Look at the college's most recent data (2020-2021) to determine whether or not you should submit your test scores. Because so many colleges were test-optional this past year, students were very intentional about whether or not they submitted their test scores. This led to higher averages for most colleges.
So what can high school seniors and younger students do?
- Apply to a Rolling Admissions program ASAP.
Most of the time, colleges with Rolling Admissions programs have higher acceptance rates. But the acceptance rates go down with each passing month so don't waste any more time. Apply now!
- Adjust your college list if you do not get admitted to your Early Decision, Early Action, and/or Rolling Admissions programs.
This may be a result of application increases rather than your own competitiveness. Either way, you want to have some acceptances at the end of the process to be able to make a thoughtful decision about where to enroll.
- Early Decision 2 programs are a smart move to consider.
Most of the time, if a college has an Early Decision 2 program, it is smaller and sometimes even less competitive than its Early Decision 1 program.
- Be open to considering an alternate start date.

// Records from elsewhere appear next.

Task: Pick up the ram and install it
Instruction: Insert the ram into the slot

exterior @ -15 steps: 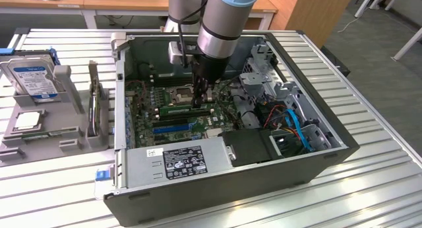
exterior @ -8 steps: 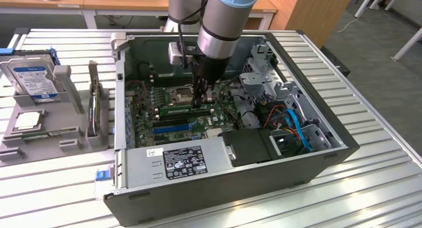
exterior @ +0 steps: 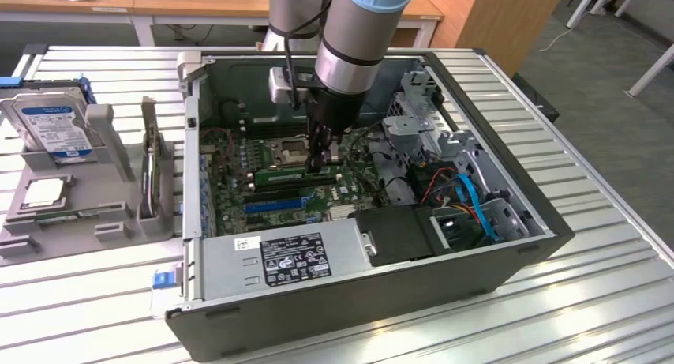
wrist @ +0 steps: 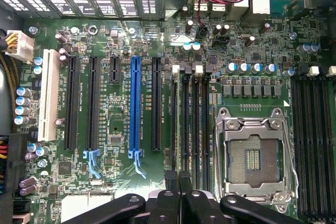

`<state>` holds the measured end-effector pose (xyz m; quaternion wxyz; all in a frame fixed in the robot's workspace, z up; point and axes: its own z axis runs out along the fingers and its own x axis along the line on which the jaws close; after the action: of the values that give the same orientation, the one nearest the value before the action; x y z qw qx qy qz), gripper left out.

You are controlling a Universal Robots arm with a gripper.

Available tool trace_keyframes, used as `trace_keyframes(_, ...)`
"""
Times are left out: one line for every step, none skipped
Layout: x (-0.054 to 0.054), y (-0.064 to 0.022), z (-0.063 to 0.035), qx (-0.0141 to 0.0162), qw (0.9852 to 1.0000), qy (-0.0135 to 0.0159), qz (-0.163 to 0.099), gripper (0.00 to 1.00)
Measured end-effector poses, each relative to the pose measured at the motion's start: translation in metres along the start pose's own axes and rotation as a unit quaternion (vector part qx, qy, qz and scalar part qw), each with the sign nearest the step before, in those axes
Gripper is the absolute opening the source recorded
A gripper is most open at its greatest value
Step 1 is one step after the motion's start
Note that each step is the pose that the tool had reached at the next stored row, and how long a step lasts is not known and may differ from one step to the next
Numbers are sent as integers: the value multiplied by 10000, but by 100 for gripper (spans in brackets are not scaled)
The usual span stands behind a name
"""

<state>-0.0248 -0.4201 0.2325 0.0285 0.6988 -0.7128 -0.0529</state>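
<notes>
The ram [exterior: 298, 175], a long thin green stick with black chips, stands on edge in a memory slot on the motherboard inside the open computer case [exterior: 506, 245]. My gripper [exterior: 316, 166] reaches straight down into the case, its fingertips at the ram's top edge, slightly towards the exterior view's right of its middle. In the wrist view the black fingers [wrist: 170, 198] are pressed together, so my gripper [wrist: 178, 179] is shut, just over one end of the memory slots [wrist: 189, 124]. I cannot tell whether the tips press on the stick or hover just above it.
The empty CPU socket [wrist: 252, 156] lies beside the slots, and a blue expansion slot [wrist: 135, 108] lies on their other side. A power supply [exterior: 284, 257] and blue cables [exterior: 479, 210] fill the case's near side. Outside, a grey holder carries a hard drive [exterior: 58, 127], an upright card [exterior: 151, 163] and a CPU chip [exterior: 44, 192].
</notes>
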Motion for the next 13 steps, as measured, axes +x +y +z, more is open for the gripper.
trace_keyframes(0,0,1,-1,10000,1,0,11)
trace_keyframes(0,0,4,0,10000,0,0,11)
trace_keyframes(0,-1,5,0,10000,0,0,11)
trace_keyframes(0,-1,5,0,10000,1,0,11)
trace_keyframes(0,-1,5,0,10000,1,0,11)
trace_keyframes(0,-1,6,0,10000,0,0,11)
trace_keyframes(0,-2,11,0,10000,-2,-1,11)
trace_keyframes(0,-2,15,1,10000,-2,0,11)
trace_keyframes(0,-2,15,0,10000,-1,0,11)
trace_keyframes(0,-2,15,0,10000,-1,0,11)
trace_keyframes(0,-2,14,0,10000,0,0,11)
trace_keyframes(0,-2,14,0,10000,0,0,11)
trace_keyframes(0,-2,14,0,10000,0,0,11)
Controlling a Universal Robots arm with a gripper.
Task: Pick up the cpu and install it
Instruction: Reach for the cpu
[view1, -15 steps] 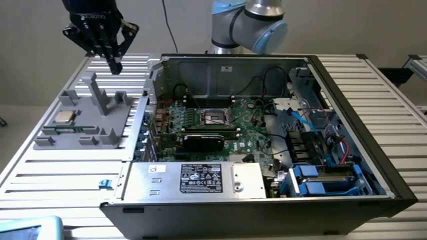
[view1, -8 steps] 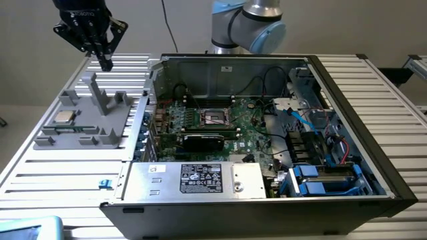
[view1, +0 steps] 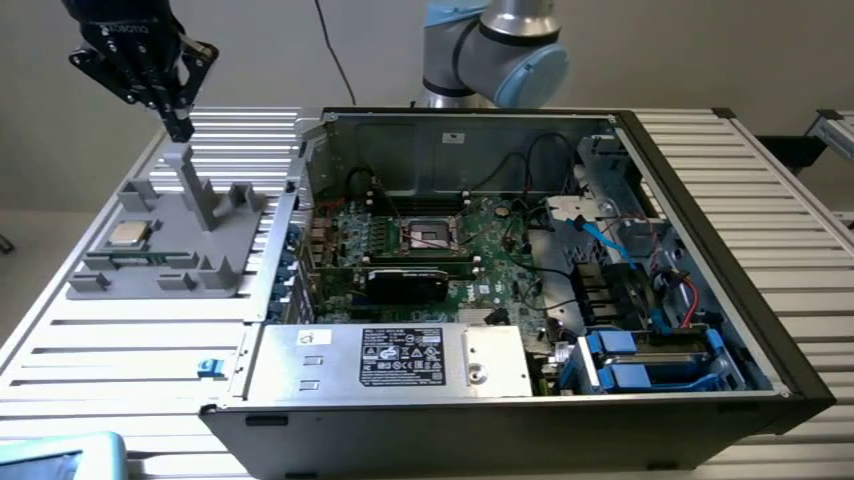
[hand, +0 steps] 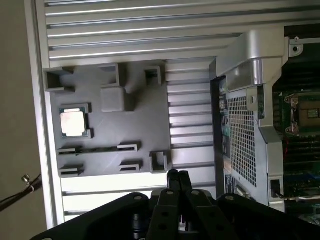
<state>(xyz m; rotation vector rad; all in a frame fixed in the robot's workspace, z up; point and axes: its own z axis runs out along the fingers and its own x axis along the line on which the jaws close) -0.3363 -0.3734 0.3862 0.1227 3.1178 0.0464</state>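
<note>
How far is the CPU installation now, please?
Nothing looks done yet. The cpu lies on the grey fixture, untouched. The gripper hovers above the fixture, shut and holding nothing. Left: the pickup and the seating in the motherboard socket, which looks empty.

Exterior view: even, diffuse light, moderately bright, shadows soft. Pale slatted bench (view1: 120, 340) brightest area, ridges catching thin highlights. Computer case (view1: 534, 440) interior darker, deep corners murky. Posts of grey fixture (view1: 160, 215) throw short, faint shadows.

Wrist view: harsher contrast. Bench strip just beside fixture washed out to white. Bent metal corner of case glaring. Cpu (hand: 73, 122) top gives pale sheen. Gripper (hand: 178, 176) body near-black, underexposed, surface detail lost in shadow.
</note>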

By listing that you would consider starting in the summer at a public university or the spring semester (or even the following fall) at a private university, if there is an option, you could be increasing your chances of admission.
- If you are a naturally-strong test-taker, invest time in preparing for the SAT or ACT.
If not, save your time and money, and invest in your classes and grades. High test scores will keep a student competitive within a highly selective applicant pool, and will often lead to admissions and merit scholarships for colleges with higher acceptances. However, if a student's transcript is incredibly strong, have confidence. Colleges made no bones about admitting and even giving significant merit scholarships to students who applied without test scores this past year.
- Don't panic by adding a ton of colleges to your list.
Instead, replace colleges with lower acceptance rates with ones with higher acceptance rates. Don't feed the greedy mouths of colleges with an application that won't be given its full due. Apply to colleges that will take the time to appreciate what you have to offer.
Knowledge is power. Be informed. Make thoughtful decisions about your future. When that occurs, you drive this process, not the colleges.